# Turning Lights on without running the trains?



## tc_terencec (Nov 11, 2017)

Hi all, I'm new to the whole model train scene and new to the forums!

To cut a long story short I started collecting Japanese N-Scale trains (Kato and Tomix). However my place is just too darn small to fit a decent layout in but I really want to give my trains a nice display case to show them in. 

All my trains have LED Headlights/Tailights and I would really love to be able to have these turn on in my display case (of course, without running the trains themselves). How can I achieve this? (I want to display the entire set, so removing the motor/drive car would be my last resort)

Cheers


----------



## Ko Improbable (Mar 15, 2017)

tc_terencec said:


> Hi all, I'm new to the whole model train scene and new to the forums!
> 
> To cut a long story short I started collecting Japanese N-Scale trains (Kato and Tomix). However my place is just too darn small to fit a decent layout in but I really want to give my trains a nice display case to show them in.
> 
> ...


This is totally an option with DCC. My controller even has a button labeled for turning the light on, off, or dimming it.


----------



## traction fan (Oct 5, 2014)

*Lights, camera?, but no action*



tc_terencec said:


> Hi all, I'm new to the whole model train scene and new to the forums!
> 
> To cut a long story short I started collecting Japanese N-Scale trains (Kato and Tomix). However my place is just too darn small to fit a decent layout in but I really want to give my trains a nice display case to show them in.
> 
> ...


tc_terence;

If your locos are equipped with DCC decoders, then you could use KoImprobable's suggestion and take advantage of the separate headlight feature. If the equipment you want to display is DC controlled then I would suggest you pull the shells off the locomotives, and interrupt the electrical path to one of the motor brushes in each loco. This can be done by cutting one of the motor wires (and re-connecting it later when you want to run it.) If the motor dosn't have wires attached then a paper shim isolating the motor from the frame, or a brush from the commutator. How to interrupt the motor's electricity would depend on the way the model supplies it. Obviously you would leave the lights connected to the track pickups and wheels. Once this is done the power can be applied to the rails to operate the lights.

regards;

Traction Fan:smilie_daumenpos:


----------



## tc_terencec (Nov 11, 2017)

awesome thanks guys!

If I go with the DCC method, does that mean I have to get a decoder for each of the end cars as well as the drive car?


----------



## Massey (Apr 16, 2011)

tc_terencec said:


> awesome thanks guys!
> 
> If I go with the DCC method, does that mean I have to get a decoder for each of the end cars as well as the drive car?
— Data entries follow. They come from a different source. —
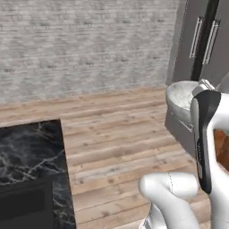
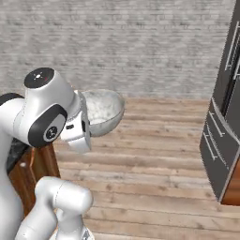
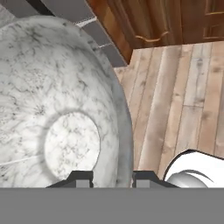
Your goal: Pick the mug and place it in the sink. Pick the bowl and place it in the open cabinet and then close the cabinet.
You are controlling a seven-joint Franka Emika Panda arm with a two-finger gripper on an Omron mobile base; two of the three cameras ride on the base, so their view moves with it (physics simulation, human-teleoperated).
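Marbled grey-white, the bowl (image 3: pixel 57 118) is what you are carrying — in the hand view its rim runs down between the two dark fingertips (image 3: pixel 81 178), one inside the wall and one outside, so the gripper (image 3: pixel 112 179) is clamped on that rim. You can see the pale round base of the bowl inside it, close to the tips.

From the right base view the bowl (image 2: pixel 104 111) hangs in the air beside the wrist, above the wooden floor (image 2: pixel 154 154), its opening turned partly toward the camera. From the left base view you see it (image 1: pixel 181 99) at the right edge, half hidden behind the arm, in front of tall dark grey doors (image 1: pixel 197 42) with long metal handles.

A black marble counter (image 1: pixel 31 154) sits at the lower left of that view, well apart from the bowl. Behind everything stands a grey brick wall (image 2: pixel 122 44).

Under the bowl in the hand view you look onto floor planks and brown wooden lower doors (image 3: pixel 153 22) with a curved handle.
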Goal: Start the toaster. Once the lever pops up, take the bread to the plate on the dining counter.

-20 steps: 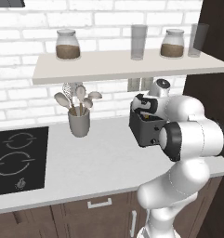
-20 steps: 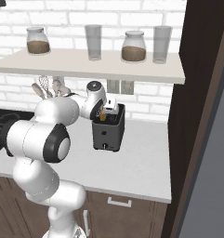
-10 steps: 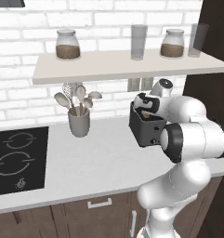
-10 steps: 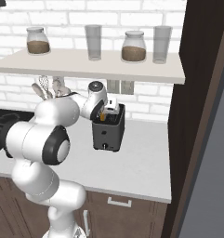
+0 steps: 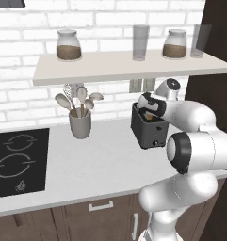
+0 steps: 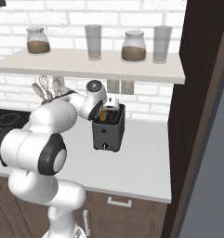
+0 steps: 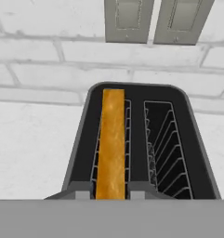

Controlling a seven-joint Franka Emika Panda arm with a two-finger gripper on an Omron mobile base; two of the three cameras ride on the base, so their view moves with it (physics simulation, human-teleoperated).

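Observation:
The dark grey toaster [image 5: 150,131] [image 6: 108,132] [image 7: 136,139] stands on the pale worktop against the brick wall. The golden-brown bread [image 7: 111,139] stands on edge in the left slot, and the right slot is empty. My gripper [image 7: 111,190] [image 5: 150,109] [image 6: 106,109] hangs right over the toaster's top. Its fingertips [image 7: 81,188] press on both faces of the slice's near end, so it is shut on the bread. A bit of orange bread [image 6: 102,114] shows under the hand. The plate and the dining counter are out of view.
A grey utensil pot [image 5: 80,123] stands left of the toaster, with a black hob [image 5: 18,160] further left. A shelf [image 5: 124,66] with jars and glasses hangs low above the toaster. Two wall sockets [image 7: 150,21] sit behind it. A tall dark cabinet [image 6: 201,116] bounds the right.

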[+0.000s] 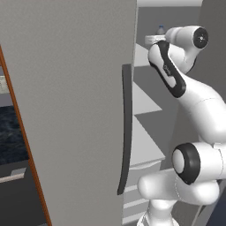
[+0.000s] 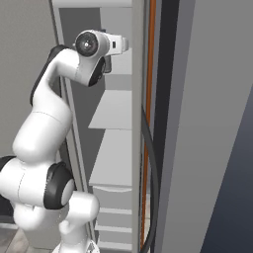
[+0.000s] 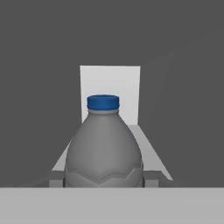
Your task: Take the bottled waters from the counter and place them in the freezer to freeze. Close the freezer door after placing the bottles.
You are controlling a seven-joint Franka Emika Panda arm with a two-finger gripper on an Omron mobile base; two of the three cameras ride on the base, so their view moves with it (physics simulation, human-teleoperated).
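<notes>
With the arm (image 1: 194, 101) reaching up from the lower right of the left base view into the open freezer (image 1: 145, 110), the big grey panel (image 1: 70, 110) with its dark bar handle (image 1: 126, 128) is seen across the left and centre of that frame. A strip of black marbled counter (image 1: 11, 132) is visible at the far left edge, behind a brown wooden edge (image 1: 24, 141). White shelves (image 1: 143, 101) are stacked in the middle-right of the frame. A small blue cap is glimpsed at the upper right, just left of the wrist joint.

In the right base view the arm is seen rising from the lower left, the hand at the upper centre pointed into the freezer over the top shelf (image 2: 118, 66). The freezer door (image 2: 207, 128) is stood open, taking up the right half of the frame, its dark handle (image 2: 150, 168) curving down the centre.

In the hand view the grey-clear bottle (image 3: 104, 146) with dark blue cap (image 3: 103, 102) is centred, upright, on a white shelf (image 3: 148, 148) against the dark freezer interior. Small grey finger tips (image 3: 56, 179) are seen at both sides of the bottle's lower body, touching or just beside it. The gripper (image 3: 104, 181) is narrowed around the bottle and is read as clamped on it.
</notes>
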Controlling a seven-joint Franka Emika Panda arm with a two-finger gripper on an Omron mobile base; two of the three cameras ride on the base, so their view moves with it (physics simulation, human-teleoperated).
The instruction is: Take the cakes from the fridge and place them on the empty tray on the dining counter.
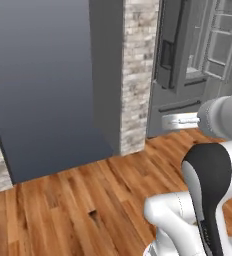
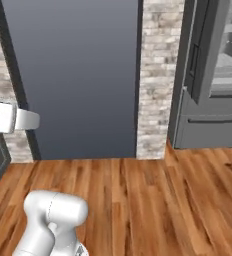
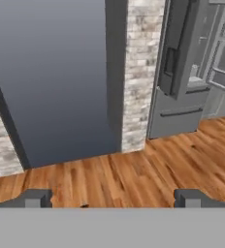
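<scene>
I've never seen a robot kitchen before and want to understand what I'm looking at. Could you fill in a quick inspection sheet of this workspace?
Surface: wooden plank floor; no counter or table seen.
Job's things: the fridge stands at the right with a door open, pale shelves showing inside; cakes and tray: nothing seen.
Clutter: nothing seen.
Tool: the tool is open, its two dark fingertips far apart at the bottom of the hand view, holding nothing, aimed across the floor.
Cables: nothing seen.
Surroundings: a large plain dark-grey panel straight ahead, a pale brick pillar between it and the fridge.
</scene>
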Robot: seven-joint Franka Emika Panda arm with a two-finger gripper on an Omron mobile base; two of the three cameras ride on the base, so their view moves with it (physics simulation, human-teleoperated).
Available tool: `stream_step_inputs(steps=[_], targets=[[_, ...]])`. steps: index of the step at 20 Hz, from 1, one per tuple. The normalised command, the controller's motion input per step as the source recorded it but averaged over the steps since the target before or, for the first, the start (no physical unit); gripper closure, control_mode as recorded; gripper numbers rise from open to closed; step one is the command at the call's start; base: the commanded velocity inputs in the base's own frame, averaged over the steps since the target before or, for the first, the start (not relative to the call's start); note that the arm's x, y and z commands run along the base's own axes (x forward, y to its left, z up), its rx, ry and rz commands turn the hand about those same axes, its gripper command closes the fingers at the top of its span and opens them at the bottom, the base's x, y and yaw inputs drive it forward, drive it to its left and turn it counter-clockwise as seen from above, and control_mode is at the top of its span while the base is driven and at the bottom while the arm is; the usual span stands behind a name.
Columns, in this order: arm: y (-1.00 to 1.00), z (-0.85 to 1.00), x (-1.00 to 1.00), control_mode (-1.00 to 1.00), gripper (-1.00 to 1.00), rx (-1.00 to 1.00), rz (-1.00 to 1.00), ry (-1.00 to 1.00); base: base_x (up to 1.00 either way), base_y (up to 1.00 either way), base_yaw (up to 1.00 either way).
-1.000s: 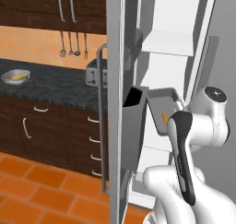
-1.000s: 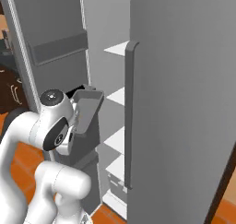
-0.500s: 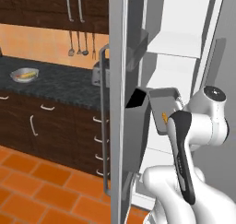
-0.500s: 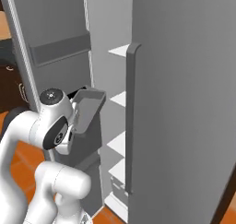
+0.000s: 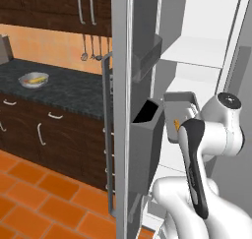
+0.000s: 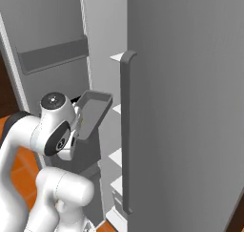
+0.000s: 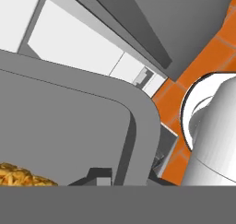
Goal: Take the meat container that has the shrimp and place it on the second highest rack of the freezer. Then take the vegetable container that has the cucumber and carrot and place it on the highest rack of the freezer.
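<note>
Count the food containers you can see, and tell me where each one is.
2. The grey tray is held up at the open freezer; a metal bowl sits on the dark counter. Others may be hidden.

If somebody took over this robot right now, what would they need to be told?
Gripper: shut on the grey tray, with the shrimp in it.
The tray is held up in front of the open freezer, not yet on the second highest rack.
The bowl sits on the counter.
Left: shelve the tray, fetch the bowl, put it on the top rack.
</note>
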Motion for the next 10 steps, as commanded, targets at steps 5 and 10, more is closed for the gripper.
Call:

No, just the locomotive, unless you want control of the lighting in the cars. But the DCC method means you will also need a DCC command station. You can get them cheap from Bachmann and a couple others. 

IMHO I would just isolate the motor and use a normal dc power supply. Isolating the motor on the locomotive is as simple as a small piece of tape on the motor lead or if the motor is “wired” to the board then unsoldering one wire. This method is much cheaper and leaves you with many power options such as a standard DC throttle to a simple 9V wall wart power pack. Just my $.02.


----------



## sachsr1 (Mar 3, 2016)

The new NCE Light-it decoders might be a temporary fix to just control the lights. They won't run the Loco, just the lights. They are only about $5 each.


----------